- **PROBLEM**
Your answer should consist of the lines in the data below that contain "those".

Stored data
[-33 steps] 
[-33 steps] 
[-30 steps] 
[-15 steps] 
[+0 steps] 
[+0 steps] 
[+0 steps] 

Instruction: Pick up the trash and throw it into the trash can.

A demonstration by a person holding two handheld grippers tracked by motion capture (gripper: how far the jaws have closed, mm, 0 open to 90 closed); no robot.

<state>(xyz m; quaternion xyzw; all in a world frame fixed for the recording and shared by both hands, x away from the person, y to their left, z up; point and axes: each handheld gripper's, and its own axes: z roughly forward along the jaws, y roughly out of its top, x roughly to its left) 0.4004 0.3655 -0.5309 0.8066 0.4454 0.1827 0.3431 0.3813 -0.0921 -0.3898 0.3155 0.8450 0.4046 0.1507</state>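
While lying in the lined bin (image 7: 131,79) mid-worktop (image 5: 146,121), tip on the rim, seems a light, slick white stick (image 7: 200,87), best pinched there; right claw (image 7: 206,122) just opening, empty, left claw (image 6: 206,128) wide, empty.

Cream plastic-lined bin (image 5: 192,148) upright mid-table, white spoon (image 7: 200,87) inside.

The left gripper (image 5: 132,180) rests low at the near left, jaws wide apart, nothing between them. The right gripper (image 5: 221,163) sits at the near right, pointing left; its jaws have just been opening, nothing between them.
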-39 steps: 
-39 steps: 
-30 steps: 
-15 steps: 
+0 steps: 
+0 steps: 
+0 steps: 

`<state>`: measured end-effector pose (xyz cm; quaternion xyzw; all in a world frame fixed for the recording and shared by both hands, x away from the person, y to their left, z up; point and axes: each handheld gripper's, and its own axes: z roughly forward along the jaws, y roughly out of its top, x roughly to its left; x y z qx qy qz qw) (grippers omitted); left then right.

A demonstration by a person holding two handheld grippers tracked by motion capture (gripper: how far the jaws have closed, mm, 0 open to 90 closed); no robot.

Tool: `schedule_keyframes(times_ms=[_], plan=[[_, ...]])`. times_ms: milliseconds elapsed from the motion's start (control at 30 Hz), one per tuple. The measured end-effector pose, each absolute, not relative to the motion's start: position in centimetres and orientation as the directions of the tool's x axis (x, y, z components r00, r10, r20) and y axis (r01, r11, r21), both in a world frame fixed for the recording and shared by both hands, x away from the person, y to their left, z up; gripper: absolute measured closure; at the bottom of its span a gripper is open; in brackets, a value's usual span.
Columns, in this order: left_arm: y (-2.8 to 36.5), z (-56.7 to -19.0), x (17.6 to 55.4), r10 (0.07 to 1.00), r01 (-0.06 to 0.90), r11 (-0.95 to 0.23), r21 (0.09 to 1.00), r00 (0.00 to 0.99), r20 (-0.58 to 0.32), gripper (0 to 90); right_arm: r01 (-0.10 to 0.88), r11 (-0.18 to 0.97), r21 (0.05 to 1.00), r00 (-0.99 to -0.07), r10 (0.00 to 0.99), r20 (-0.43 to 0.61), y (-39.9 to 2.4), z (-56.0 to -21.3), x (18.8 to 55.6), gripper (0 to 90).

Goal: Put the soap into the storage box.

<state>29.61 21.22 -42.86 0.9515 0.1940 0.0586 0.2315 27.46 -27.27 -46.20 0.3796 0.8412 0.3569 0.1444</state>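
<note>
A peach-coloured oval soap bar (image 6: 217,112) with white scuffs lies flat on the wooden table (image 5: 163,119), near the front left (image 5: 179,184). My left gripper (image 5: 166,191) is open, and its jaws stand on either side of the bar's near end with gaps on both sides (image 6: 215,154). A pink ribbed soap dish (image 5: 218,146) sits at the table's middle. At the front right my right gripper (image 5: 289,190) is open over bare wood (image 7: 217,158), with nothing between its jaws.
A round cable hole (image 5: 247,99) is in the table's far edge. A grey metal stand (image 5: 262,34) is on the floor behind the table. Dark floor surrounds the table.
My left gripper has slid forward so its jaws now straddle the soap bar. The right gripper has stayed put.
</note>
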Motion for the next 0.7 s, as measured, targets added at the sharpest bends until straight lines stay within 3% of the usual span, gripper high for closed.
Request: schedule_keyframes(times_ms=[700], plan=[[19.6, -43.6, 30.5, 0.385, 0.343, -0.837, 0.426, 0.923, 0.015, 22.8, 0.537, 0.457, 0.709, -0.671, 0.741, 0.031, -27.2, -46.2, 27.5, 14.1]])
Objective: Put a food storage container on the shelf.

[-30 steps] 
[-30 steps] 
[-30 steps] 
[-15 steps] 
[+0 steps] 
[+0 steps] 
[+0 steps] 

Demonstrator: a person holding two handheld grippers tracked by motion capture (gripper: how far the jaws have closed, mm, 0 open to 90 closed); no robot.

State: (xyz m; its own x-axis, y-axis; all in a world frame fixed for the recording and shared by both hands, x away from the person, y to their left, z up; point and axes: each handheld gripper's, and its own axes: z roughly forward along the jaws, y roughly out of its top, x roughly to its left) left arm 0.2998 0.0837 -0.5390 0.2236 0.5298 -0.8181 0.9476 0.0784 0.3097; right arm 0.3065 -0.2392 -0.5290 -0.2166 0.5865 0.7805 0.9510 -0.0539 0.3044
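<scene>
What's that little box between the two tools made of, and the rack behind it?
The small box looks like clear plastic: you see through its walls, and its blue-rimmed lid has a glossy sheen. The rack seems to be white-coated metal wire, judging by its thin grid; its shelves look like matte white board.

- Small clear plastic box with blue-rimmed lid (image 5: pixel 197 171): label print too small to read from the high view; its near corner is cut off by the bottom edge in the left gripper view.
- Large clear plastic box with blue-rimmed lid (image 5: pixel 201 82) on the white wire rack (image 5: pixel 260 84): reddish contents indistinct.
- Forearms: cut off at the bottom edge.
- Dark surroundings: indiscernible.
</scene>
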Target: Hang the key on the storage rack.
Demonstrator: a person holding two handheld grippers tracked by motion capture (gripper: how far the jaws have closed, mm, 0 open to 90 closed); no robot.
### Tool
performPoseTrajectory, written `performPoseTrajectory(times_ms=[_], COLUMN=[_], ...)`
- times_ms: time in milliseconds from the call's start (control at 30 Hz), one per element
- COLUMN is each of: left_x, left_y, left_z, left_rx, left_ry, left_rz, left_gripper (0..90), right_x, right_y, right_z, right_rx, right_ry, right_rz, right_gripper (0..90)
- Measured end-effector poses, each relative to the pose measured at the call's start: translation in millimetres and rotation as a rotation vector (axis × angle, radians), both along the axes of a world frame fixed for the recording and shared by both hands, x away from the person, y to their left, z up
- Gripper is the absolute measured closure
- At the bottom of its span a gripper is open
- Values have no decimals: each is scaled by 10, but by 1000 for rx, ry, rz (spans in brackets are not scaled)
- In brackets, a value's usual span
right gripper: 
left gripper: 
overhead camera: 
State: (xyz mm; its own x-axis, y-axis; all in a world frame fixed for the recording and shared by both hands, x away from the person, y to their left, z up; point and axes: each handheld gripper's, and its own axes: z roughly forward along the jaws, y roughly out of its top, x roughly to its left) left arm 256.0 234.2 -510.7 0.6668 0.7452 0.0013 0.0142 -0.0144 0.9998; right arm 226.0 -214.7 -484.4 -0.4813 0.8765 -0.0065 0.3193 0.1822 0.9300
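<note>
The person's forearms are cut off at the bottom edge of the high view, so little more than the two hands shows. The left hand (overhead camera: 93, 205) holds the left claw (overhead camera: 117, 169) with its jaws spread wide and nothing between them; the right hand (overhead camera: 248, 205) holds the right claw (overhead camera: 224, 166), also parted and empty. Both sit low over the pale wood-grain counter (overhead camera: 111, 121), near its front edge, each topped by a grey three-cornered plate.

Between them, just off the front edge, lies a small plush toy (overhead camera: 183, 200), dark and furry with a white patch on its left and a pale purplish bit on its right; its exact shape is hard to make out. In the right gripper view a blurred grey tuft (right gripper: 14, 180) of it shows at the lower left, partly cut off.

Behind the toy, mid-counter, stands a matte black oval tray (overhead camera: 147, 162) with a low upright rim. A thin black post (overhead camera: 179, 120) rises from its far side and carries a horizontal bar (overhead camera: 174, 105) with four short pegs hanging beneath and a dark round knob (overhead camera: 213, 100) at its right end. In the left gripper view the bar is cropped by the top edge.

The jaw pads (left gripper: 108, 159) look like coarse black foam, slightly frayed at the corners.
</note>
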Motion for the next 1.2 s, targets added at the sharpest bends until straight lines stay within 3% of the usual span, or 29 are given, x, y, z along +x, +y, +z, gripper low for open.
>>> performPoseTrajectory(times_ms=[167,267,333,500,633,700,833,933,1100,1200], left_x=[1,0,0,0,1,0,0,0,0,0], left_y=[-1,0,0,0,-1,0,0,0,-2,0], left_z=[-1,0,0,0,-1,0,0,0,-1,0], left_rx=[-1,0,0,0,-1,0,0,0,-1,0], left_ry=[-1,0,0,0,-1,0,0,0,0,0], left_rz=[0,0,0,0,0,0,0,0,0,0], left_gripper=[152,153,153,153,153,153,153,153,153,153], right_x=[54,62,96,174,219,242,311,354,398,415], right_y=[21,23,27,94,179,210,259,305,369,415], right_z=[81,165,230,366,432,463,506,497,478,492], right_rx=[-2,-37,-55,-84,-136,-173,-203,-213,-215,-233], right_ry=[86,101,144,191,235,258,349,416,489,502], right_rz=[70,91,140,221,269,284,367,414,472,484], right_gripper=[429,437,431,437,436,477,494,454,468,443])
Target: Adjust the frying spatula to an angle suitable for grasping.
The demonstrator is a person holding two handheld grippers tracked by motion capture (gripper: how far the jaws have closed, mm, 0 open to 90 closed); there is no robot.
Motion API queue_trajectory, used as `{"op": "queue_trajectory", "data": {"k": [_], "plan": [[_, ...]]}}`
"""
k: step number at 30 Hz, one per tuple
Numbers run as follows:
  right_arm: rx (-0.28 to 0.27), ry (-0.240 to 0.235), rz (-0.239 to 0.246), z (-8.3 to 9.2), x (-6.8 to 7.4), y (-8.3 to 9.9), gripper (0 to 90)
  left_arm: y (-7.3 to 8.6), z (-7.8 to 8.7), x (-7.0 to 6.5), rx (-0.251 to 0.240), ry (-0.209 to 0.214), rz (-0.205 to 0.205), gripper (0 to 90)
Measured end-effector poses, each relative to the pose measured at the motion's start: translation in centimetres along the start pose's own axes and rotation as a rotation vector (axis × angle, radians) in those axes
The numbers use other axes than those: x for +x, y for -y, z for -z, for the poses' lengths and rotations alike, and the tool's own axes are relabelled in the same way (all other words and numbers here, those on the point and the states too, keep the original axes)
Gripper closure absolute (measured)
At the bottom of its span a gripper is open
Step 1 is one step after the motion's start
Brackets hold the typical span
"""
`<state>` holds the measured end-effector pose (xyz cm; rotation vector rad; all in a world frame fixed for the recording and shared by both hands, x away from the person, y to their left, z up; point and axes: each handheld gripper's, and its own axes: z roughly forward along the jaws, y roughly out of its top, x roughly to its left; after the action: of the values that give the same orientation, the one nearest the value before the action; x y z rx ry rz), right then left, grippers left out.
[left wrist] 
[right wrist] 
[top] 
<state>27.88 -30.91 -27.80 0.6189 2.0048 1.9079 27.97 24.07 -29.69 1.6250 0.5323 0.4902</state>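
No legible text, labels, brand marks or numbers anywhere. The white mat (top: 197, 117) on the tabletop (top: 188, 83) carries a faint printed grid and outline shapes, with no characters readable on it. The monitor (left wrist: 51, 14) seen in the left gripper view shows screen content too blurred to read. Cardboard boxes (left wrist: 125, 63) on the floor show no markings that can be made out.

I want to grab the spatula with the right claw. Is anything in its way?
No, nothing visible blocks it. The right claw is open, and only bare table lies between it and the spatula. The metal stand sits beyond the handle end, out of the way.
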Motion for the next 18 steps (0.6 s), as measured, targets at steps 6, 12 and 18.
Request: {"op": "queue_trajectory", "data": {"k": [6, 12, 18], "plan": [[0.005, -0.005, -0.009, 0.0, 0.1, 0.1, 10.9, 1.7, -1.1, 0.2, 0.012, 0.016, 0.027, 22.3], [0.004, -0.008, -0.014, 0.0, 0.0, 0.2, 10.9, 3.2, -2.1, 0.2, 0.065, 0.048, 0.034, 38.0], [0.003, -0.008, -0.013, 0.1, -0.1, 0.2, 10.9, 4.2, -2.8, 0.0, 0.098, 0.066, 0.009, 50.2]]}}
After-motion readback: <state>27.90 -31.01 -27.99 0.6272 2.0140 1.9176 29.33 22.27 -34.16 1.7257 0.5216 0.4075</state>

- **REPLY TO THE TASK**
Measured end-effector poses, each relative to the pose measured at the motion's start: translation in centimetres along the start pose's own axes and rotation as a rotation vector (axis × angle, radians) in those axes
The numbers use other axes than those: x for +x, y for -y, z for -z, for the poses' lengths and rotations alike, and the tool's own axes are relabelled in the same way (all other words and numbers here, those on the point and the states too, keep the original axes)

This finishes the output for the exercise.